Sponsors
You are invited to submit an abstract for your proposed presentation or training course. Submitted abstracts should enhance the technical discussion of the various initiatives and technology supporting aging aircraft issues while continuing to focus on airframe structural integrity, emphasis will also be placed on those common technologies that effectively support aircraft integrity, equipment reliability and airworthiness in general, and on new developments in military or commercial aircraft integrity programs. Submission of abstracts in these areas is highly encouraged.
Listed below are the tracks for more detailed information.

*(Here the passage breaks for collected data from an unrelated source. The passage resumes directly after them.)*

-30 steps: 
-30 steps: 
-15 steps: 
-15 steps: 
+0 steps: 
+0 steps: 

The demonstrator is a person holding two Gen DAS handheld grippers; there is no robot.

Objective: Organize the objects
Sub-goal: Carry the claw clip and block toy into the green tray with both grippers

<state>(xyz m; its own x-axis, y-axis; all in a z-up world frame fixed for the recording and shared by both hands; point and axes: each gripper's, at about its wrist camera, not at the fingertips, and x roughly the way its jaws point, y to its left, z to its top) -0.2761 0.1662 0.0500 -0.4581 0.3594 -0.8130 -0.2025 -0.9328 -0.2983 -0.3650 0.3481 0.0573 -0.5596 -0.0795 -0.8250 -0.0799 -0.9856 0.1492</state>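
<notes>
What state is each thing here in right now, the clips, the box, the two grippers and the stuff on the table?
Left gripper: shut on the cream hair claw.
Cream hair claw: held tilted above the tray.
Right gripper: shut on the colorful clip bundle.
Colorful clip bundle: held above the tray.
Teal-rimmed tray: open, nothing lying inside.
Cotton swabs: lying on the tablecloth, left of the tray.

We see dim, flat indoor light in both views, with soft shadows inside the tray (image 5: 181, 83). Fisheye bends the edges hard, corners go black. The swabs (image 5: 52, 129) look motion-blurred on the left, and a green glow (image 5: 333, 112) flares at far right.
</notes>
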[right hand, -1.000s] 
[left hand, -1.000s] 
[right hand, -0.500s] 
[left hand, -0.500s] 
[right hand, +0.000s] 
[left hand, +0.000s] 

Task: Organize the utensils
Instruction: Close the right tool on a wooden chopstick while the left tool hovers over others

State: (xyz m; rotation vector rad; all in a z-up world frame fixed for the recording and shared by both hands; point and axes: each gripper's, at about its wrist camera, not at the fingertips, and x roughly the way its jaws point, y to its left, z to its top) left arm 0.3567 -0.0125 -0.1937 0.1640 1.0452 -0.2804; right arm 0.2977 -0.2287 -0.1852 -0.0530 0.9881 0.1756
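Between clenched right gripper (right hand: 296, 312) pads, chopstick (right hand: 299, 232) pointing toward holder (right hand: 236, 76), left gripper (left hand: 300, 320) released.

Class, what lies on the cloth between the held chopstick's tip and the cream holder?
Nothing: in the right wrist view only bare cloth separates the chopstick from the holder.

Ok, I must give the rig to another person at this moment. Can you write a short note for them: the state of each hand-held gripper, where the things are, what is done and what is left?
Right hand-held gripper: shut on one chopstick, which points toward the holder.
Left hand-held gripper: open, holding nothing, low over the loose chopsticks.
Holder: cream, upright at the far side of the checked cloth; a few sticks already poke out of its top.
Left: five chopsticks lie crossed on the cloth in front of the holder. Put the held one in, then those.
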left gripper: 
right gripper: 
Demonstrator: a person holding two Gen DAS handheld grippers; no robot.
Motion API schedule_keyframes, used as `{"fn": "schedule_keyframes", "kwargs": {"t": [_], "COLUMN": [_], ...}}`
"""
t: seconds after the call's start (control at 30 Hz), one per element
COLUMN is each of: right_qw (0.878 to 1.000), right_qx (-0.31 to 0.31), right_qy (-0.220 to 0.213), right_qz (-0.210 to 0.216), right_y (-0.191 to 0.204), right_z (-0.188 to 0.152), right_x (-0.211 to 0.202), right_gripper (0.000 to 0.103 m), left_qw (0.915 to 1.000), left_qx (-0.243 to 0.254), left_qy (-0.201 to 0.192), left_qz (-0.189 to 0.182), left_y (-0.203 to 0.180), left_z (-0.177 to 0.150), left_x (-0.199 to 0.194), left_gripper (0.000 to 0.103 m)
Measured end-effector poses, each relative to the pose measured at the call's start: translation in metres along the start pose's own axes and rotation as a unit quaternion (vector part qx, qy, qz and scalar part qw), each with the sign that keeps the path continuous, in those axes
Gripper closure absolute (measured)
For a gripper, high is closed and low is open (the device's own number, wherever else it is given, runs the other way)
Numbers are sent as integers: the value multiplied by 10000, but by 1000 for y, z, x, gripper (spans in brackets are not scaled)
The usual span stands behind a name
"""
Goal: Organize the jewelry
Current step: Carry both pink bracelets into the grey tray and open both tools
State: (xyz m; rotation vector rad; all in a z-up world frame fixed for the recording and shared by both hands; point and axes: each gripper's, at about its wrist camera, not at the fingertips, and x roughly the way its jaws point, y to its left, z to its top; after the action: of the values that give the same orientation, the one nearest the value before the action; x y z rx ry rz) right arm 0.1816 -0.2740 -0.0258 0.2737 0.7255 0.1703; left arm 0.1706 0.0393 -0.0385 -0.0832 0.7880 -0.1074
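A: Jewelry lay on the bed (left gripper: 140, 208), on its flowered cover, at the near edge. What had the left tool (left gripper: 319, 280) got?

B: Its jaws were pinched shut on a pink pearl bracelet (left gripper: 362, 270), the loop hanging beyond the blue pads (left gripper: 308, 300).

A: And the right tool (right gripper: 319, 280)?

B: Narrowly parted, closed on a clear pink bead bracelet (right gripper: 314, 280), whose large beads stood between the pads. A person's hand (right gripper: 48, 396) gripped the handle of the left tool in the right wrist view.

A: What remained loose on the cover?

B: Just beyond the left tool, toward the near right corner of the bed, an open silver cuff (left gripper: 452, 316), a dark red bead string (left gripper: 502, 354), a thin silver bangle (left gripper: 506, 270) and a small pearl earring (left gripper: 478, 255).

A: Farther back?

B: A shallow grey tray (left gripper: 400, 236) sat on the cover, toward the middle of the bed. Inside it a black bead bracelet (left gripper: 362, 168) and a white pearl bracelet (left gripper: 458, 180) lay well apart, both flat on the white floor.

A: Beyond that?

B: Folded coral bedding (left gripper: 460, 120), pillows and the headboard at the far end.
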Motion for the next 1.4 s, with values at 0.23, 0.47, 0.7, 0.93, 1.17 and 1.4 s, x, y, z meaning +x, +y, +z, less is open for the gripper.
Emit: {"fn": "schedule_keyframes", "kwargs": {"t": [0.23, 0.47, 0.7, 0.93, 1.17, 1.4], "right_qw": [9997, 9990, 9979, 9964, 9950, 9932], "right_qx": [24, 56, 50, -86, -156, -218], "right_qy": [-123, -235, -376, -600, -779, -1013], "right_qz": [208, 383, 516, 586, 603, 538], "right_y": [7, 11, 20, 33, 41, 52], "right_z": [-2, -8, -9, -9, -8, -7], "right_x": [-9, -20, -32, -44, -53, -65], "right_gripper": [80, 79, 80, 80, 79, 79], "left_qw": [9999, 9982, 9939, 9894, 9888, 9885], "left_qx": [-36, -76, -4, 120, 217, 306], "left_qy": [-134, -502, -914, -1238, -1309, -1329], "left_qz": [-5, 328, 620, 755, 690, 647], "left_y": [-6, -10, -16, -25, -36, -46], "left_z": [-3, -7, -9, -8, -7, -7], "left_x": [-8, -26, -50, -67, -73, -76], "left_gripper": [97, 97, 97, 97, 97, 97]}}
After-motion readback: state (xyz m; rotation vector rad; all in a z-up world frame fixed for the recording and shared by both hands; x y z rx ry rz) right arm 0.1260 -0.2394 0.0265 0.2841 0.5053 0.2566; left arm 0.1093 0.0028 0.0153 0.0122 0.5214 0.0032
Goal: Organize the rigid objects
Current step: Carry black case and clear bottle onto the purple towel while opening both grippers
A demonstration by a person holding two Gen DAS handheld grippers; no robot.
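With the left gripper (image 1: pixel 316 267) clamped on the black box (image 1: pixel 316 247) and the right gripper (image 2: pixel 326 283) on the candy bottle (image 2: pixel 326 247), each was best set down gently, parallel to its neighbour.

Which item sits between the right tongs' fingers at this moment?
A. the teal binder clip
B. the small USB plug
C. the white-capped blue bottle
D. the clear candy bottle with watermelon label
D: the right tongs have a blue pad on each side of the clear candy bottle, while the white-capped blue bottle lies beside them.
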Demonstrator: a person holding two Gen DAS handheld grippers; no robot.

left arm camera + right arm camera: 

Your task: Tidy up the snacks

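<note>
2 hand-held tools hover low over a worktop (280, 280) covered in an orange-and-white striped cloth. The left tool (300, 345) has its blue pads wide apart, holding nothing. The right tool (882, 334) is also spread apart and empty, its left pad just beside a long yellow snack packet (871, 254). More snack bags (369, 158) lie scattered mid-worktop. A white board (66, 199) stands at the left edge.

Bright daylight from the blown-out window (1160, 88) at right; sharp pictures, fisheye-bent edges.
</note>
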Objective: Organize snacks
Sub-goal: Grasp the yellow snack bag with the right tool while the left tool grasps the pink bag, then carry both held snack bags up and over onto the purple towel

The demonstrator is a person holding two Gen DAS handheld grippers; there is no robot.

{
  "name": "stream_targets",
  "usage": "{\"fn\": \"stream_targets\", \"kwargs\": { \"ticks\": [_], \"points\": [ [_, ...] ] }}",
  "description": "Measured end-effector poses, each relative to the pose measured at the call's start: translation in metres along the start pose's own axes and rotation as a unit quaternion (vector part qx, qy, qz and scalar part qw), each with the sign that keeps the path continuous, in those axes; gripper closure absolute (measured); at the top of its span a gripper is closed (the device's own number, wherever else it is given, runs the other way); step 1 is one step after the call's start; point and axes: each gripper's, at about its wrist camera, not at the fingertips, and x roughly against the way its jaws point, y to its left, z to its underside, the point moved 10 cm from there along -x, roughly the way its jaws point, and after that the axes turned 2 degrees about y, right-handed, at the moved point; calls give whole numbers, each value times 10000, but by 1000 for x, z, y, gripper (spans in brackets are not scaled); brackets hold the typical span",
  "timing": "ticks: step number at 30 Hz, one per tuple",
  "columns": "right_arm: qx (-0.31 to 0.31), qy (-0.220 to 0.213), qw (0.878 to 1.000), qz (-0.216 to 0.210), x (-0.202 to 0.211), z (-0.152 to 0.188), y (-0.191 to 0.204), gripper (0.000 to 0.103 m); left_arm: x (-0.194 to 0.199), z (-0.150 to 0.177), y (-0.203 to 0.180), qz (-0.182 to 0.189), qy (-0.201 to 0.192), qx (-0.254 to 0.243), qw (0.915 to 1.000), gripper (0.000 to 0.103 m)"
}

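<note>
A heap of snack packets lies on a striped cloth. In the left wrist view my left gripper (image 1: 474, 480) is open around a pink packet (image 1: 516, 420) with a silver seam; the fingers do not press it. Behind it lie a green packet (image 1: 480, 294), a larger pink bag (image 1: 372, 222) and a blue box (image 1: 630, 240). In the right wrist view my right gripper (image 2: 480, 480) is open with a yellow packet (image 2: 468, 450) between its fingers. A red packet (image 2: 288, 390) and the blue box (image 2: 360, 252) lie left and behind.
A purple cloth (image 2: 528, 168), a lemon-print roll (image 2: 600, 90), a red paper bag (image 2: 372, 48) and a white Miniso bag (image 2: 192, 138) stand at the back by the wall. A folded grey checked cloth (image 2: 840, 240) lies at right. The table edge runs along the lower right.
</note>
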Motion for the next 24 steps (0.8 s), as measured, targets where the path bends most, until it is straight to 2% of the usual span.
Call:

ASIP execution in a more general sense such as ASIP Master Plan development, establishment of structural design criteria, and results of multiple ASIP Tasks and/or elements. Time-phased scheduling and integration of ASIP tasks for design, development, production, structural certification, and force management of the aircraft structure.
Correlation of analysis with ground and/or flight testing that verifies a structural integrity requirement such as strength, rigidity, durability, or damage tolerance was achieved.
Materials, processes, joining methods, and structural concepts that result in a structurally efficient, cost-effective aircraft structure. This includes topics that focus on advanced composites, additive manufacturing, and other novel M&P, manufacturing methods, etc.
Evaluation of design concepts, materials and processes, cost trade studies, etc. relative to CP&C. Selection of materials, processes, joining methods, finish systems, coating systems, and films relative to CP&C.
Topics related to ASIP Task II analyses such as mass properties, loads, strength, flutter, vibration, acoustic fatigue, durability, or damage tolerance. Topics related to ASIP Task II development testing to include building-block testing. Topics related to ASIP Task III such as full-scale static testing, full-scale durability testing, flight testing, or climatic testing.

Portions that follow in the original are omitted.